→ What you need to do
All lines with the word "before" in the material below are required.

→ Available data
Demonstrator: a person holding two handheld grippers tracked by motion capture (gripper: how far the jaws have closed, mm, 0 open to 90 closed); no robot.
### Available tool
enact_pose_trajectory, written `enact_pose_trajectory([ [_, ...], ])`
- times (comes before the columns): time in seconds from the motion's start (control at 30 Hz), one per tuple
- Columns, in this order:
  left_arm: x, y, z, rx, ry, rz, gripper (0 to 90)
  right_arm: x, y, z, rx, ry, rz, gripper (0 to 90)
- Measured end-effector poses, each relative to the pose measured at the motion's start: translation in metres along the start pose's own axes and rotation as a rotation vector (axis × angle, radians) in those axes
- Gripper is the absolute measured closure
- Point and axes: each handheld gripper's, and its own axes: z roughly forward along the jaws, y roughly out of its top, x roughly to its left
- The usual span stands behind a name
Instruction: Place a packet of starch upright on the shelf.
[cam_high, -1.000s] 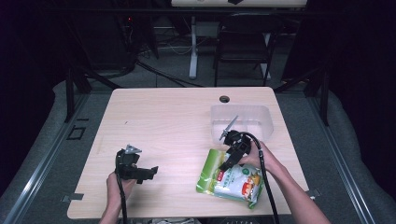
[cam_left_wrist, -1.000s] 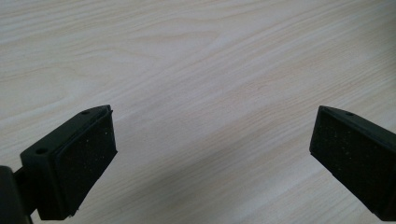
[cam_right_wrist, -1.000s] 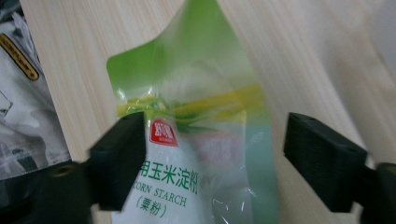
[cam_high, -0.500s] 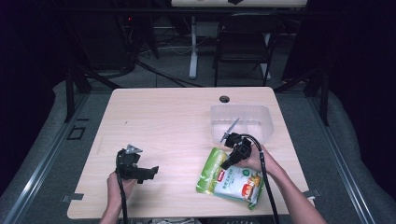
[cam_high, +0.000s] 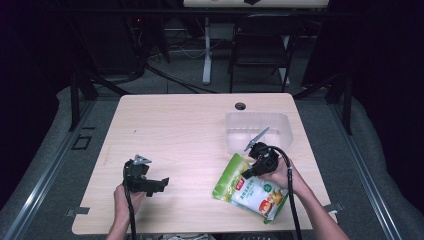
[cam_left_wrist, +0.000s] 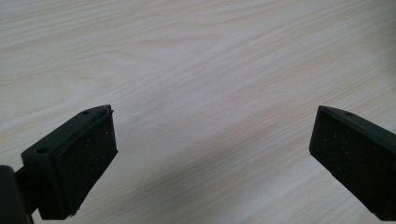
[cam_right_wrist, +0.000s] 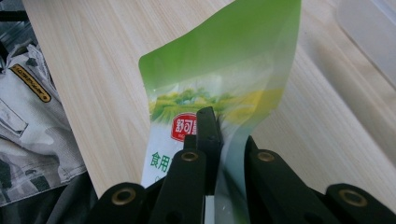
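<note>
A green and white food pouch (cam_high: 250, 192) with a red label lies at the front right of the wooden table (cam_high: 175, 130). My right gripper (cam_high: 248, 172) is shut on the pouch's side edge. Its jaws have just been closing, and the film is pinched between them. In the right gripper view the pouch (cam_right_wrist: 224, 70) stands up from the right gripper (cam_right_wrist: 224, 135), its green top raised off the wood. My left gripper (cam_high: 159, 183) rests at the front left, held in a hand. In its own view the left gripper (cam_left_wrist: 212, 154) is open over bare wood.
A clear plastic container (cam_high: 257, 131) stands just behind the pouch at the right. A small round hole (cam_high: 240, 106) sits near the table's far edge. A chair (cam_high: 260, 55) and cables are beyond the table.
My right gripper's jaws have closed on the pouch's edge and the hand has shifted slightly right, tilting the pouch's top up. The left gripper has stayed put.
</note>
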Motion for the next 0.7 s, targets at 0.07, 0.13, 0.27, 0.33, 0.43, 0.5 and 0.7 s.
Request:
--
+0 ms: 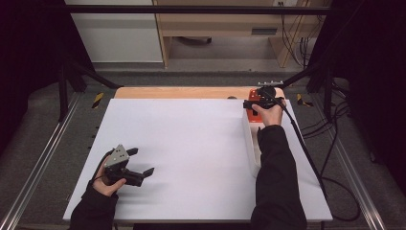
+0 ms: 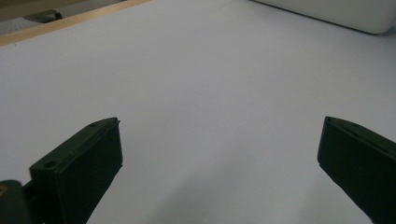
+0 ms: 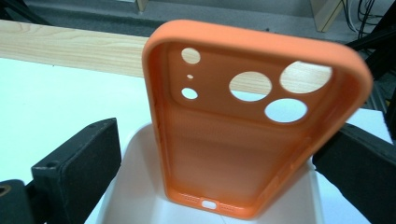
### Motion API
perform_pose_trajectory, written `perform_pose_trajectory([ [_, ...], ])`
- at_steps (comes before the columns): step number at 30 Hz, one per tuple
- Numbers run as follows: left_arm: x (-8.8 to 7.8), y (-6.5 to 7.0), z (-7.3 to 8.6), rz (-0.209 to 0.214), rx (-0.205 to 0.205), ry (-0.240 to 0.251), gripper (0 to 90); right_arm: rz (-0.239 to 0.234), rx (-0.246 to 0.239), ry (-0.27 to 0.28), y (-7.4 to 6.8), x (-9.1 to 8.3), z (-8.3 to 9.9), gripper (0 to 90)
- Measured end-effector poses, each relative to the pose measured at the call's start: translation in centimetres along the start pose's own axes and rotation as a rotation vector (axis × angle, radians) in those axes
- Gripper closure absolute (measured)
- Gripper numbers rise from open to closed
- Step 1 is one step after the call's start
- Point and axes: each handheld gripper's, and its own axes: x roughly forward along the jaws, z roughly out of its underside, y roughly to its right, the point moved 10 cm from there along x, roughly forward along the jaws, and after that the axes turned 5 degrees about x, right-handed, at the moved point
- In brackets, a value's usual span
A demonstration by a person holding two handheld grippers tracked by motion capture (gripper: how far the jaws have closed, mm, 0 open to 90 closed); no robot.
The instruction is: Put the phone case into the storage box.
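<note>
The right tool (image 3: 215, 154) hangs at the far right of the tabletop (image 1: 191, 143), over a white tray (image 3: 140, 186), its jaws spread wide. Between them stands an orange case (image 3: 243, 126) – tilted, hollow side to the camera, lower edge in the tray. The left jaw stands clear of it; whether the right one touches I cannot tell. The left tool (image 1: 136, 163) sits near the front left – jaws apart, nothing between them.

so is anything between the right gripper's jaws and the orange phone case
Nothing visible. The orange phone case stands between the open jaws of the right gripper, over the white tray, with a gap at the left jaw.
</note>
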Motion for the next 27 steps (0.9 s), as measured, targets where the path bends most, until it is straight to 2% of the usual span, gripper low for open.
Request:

→ Task solution
- times (comes before the columns): time in seconds from the motion's start (control at 30 Hz), one per tuple
- at_steps (comes before the columns): step number at 30 Hz, one per tuple

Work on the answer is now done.